▶ WORK REQUEST: Directions for the data below: repeat exactly the lines from the one with "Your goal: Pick" through the one with "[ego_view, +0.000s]", both included, and omit all pictures.

▶ DATASET RECORDS:
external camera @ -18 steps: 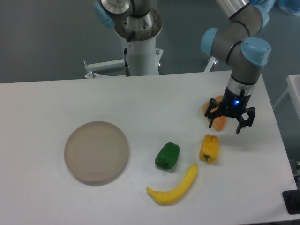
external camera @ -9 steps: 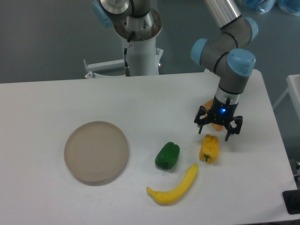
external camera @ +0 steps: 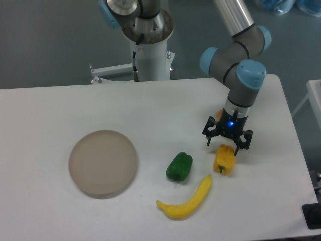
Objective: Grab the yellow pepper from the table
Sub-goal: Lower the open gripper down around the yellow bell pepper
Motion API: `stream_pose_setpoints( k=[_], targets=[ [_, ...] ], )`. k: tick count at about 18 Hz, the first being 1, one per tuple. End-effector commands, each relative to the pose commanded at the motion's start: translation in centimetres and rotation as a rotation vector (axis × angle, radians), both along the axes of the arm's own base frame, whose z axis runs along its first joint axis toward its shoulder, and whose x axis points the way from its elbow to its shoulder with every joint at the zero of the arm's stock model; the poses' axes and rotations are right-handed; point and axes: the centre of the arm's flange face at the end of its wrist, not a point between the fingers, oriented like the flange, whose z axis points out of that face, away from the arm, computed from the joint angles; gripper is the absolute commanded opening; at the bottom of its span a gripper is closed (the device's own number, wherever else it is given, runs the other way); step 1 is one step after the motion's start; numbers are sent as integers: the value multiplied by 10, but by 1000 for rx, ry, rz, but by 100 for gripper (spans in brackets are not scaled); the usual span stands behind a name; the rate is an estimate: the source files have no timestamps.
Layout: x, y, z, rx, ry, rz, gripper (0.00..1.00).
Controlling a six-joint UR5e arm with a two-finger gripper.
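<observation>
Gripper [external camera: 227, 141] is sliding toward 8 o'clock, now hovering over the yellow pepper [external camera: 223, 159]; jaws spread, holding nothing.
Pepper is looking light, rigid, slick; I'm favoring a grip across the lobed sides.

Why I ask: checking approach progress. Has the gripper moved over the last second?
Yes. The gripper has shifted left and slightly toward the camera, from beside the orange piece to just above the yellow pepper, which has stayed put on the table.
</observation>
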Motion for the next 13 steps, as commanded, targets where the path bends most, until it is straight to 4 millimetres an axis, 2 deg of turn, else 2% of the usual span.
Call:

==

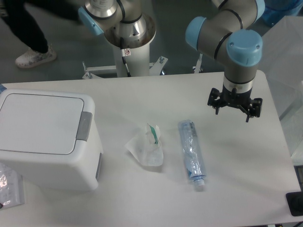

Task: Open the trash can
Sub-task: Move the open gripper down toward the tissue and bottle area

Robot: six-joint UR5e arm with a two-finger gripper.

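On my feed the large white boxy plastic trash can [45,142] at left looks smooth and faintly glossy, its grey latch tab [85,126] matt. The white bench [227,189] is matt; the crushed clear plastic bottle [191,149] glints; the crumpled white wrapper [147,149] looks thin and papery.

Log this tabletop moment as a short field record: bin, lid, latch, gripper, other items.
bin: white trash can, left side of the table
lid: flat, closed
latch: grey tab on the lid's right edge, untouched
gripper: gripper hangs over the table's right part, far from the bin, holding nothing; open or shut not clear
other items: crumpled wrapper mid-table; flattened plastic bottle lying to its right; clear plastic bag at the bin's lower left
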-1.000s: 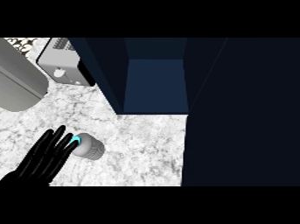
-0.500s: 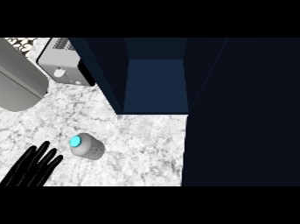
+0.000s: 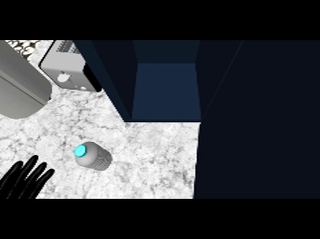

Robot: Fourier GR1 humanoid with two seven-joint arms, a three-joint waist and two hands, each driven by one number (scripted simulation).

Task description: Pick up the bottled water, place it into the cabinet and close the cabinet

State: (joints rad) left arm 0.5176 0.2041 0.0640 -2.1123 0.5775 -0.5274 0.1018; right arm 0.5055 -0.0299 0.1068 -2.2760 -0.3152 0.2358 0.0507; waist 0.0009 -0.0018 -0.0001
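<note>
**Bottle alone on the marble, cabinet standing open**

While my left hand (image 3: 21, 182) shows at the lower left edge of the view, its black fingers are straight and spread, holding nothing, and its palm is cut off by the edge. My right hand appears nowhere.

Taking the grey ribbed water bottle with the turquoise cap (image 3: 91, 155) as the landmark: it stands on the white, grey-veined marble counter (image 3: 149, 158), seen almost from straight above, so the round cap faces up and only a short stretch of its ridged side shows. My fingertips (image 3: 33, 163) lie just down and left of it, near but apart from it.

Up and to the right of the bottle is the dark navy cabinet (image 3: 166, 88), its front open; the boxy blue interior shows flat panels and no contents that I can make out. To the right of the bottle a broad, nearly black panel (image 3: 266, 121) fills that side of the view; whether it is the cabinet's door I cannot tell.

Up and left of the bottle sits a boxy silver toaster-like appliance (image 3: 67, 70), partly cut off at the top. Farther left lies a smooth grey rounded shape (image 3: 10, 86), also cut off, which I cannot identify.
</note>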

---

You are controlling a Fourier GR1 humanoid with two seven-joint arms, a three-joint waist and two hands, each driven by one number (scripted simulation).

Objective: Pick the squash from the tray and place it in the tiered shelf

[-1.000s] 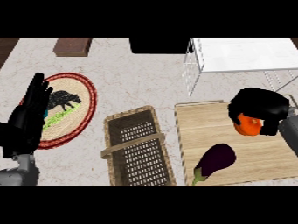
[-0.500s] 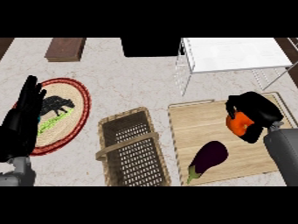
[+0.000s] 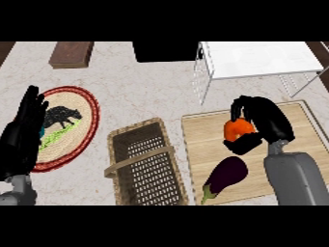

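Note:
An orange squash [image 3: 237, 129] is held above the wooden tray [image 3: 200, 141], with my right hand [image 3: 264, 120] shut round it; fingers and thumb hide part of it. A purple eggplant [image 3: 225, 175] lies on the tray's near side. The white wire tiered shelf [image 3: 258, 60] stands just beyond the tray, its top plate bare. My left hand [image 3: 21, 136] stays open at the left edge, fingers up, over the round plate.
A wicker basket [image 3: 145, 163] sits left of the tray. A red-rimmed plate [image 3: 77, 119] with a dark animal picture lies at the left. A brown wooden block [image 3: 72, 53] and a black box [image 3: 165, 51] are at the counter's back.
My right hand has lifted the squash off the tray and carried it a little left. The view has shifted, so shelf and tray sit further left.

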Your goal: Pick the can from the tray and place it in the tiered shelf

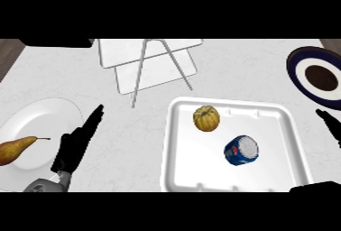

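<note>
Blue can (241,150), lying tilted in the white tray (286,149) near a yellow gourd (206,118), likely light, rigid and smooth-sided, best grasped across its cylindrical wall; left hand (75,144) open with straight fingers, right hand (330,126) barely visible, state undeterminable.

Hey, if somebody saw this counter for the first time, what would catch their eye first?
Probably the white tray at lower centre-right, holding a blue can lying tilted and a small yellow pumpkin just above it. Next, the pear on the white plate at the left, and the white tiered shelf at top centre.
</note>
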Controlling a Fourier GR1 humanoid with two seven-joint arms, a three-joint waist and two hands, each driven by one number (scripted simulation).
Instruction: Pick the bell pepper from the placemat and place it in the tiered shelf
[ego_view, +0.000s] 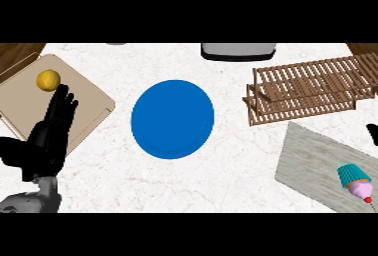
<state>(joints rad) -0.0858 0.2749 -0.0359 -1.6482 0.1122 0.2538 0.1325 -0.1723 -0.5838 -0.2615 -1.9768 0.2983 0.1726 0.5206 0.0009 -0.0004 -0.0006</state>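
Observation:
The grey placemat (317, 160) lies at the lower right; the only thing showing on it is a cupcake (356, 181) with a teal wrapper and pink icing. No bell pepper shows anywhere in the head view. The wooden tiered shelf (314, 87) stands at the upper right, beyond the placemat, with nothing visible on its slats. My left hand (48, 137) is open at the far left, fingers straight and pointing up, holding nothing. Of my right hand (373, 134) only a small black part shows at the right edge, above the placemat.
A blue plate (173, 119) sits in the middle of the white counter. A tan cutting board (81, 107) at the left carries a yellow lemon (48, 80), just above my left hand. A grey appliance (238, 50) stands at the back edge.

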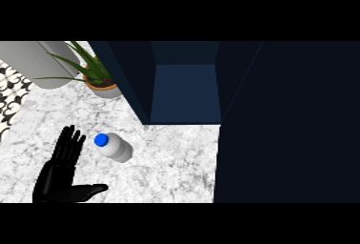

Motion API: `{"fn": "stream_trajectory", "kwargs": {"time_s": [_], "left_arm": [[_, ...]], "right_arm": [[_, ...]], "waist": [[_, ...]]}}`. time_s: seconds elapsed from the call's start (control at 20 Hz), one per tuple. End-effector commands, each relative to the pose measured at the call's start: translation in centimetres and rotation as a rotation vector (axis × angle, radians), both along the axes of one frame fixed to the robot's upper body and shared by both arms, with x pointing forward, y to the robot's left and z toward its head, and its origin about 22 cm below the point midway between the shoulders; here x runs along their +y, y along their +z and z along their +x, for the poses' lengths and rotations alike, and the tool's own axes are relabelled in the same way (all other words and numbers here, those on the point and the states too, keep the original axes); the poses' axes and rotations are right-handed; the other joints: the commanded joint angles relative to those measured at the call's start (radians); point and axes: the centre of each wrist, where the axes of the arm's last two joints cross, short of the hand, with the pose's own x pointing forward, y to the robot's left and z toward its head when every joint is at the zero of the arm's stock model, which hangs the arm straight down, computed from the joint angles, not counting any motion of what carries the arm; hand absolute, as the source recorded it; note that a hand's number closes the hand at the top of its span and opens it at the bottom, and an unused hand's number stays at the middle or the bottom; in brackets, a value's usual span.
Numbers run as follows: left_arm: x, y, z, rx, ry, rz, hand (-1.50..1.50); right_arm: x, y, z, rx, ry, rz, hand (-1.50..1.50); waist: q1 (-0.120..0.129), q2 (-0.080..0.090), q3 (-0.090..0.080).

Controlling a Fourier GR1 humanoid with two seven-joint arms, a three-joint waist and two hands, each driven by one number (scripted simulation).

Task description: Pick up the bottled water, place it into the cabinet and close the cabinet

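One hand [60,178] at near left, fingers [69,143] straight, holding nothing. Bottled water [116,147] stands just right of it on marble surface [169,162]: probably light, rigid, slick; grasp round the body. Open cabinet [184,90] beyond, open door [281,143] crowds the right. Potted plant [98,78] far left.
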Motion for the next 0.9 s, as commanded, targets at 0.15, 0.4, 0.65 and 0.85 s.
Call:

▶ EXERCISE OUTPUT:
Your goal: Pick the can from the tray and place it in the tiered shelf


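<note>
Blue can (241,150), lying tilted in the white tray (286,149) near a yellow gourd (206,118), likely light, rigid and smooth-sided, best grasped across its cylindrical wall; left hand (75,144) open with straight fingers, right hand (330,126) barely visible, state undeterminable.

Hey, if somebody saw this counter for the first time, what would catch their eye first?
Probably the white tray at lower centre-right, holding a blue can lying tilted and a small yellow pumpkin just above it. Next, the pear on the white plate at the left, and the white tiered shelf at top centre.
</note>
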Controlling a Fourier GR1 humanoid with two seven-joint arms, a three-joint waist and two hands, each driven by one number (scripted simulation).
Instruction: Pick the bell pepper from the placemat and place it in the tiered shelf
[ego_view, +0.000s] 

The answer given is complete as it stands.